In the petition, the Justice Department repeatedly invokes a concurring opinion written by 6th Circuit Judge Jeffrey Sutton in a separate lawsuit challenging the health care law.

Sutton wrote in late June that "no one must 'pile inference upon inference' to recognize that the national regulation of a $2.5 trillion industry, much of it financed through" national health insurance companies, "is economic in nature." Before President George W. Bush nominated him to the 6th Circuit, Sutton, who also clerked for Justice Antonin Scalia 20 years ago, was a well-respected lawyer and law professor known for his advocacy of states' rights.

The 34-page petition cites Sutton's opinion with such frequency that it's surely trying to catch the attention -- and votes -- of the Supreme Court's conservative wing. In contrast, the Justice Department discusses the 6th Circuit's lead opinion by Judge Boyce Martin, who was appointed by President Jimmy Carter, for just a paragraph, despite Martin's robust defense of the health care law.

Retired Justice John Paul Stevens, speaking to The Huffington Post on Monday, anticipated the Obama administration's approach with his own praise of Sutton. Stevens said the judge "didn't get distracted about his thoughts on whether it made sense to do whatever the statute requires, but he just analyzed [the law's constitutionality] in terms of existing precedent."
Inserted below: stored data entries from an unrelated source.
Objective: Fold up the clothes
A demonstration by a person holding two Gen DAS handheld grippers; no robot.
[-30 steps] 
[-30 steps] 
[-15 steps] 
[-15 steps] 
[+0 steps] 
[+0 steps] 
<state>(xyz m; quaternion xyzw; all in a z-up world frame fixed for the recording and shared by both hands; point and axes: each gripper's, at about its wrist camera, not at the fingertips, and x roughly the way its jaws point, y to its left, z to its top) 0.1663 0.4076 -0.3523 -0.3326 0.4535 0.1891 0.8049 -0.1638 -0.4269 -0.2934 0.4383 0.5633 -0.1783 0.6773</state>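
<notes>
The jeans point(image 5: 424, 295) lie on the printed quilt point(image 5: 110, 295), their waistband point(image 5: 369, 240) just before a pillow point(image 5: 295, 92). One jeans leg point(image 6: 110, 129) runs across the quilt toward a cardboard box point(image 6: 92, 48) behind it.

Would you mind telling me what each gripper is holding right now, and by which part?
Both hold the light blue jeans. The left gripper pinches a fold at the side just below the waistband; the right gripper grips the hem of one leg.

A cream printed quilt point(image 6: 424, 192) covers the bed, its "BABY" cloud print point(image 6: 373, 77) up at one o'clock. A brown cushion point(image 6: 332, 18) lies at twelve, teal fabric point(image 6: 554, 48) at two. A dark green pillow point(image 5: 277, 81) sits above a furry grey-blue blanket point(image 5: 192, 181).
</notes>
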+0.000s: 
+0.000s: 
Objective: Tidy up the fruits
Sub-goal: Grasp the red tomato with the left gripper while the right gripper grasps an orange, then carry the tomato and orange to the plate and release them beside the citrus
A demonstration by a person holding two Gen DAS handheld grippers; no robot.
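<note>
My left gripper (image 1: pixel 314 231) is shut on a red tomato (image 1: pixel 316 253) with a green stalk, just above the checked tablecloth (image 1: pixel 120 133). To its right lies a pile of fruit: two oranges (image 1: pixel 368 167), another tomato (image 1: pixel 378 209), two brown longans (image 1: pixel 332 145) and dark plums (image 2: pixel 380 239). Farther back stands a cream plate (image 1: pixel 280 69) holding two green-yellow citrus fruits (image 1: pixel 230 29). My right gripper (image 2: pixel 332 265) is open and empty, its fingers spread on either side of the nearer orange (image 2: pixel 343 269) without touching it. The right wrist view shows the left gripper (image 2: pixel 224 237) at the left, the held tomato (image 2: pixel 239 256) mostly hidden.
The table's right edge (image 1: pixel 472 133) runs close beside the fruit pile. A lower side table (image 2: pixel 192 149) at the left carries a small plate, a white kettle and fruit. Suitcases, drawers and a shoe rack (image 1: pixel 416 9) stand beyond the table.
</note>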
"Of course," Stevens continued, "Judge Sutton is a circuit judge rather than a Supreme Court justice," and only the justices can overrule the Court's prior decisions on the commerce clause. When asked whether his former colleagues would exercise that power, Stevens replied, "There's always a possibility."

Nevertheless, Stevens said he hopes his former colleagues will resist the temptation to color outside the lines, as the Justice Department asserts the 11th Circuit did.

"I think you have to assume that the members of the Court, just like Judge Sutton, will be guided by existing law," Stevens said. "They're not going to make up new law just because it might be good policy or something like that."